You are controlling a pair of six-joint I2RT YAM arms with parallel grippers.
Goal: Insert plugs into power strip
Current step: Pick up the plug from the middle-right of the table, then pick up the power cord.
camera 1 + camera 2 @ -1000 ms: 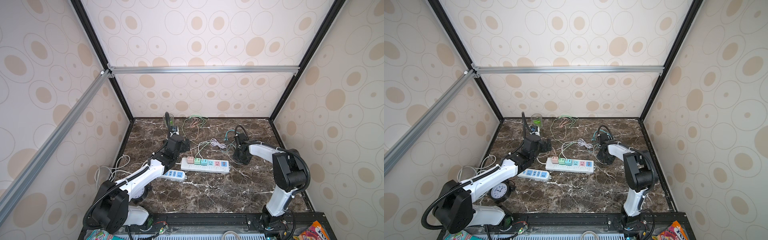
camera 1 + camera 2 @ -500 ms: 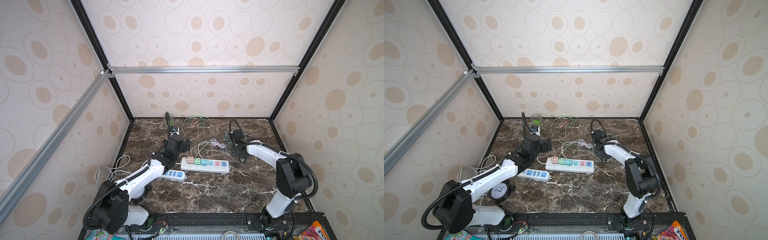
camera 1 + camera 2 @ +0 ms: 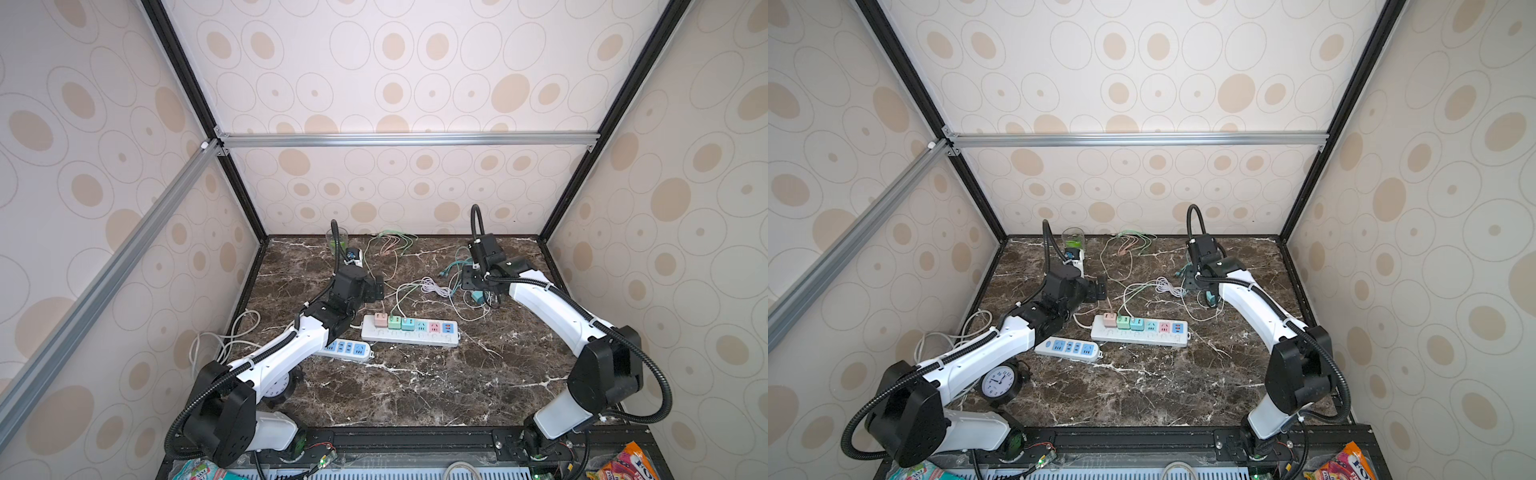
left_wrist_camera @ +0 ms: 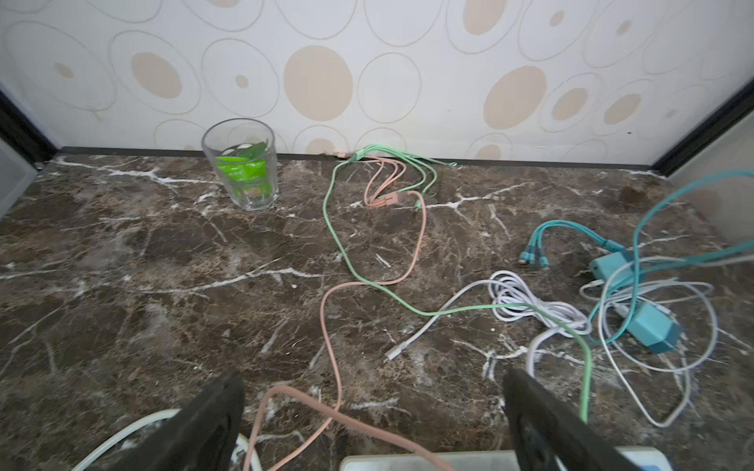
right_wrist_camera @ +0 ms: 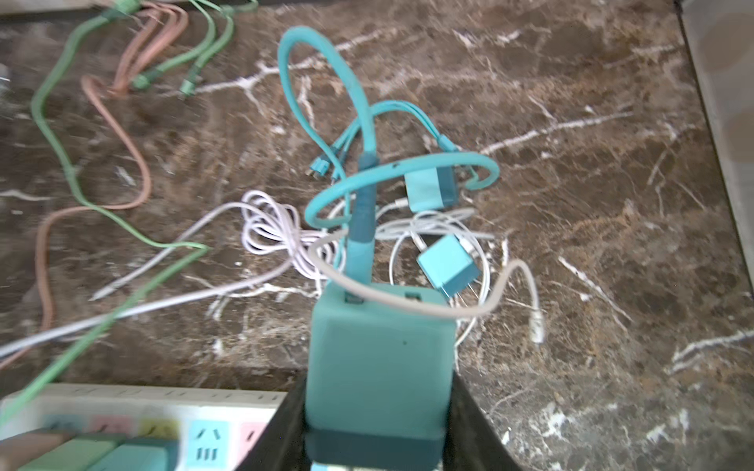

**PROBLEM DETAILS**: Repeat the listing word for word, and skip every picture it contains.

**EXERCISE SOLUTION**:
You are controlling a pair of six-joint I2RT YAM arms with parallel grippers.
Goal: Insert plugs into power strip
Current step: Pick up the plug from the middle-right of the table, then pick up the power cord.
camera 1 + camera 2 @ -1000 ms: 
camera 1 + camera 2 @ -500 ms: 
camera 1 + camera 2 @ +0 ms: 
left_wrist_camera @ +0 ms: 
right_wrist_camera @ +0 ms: 

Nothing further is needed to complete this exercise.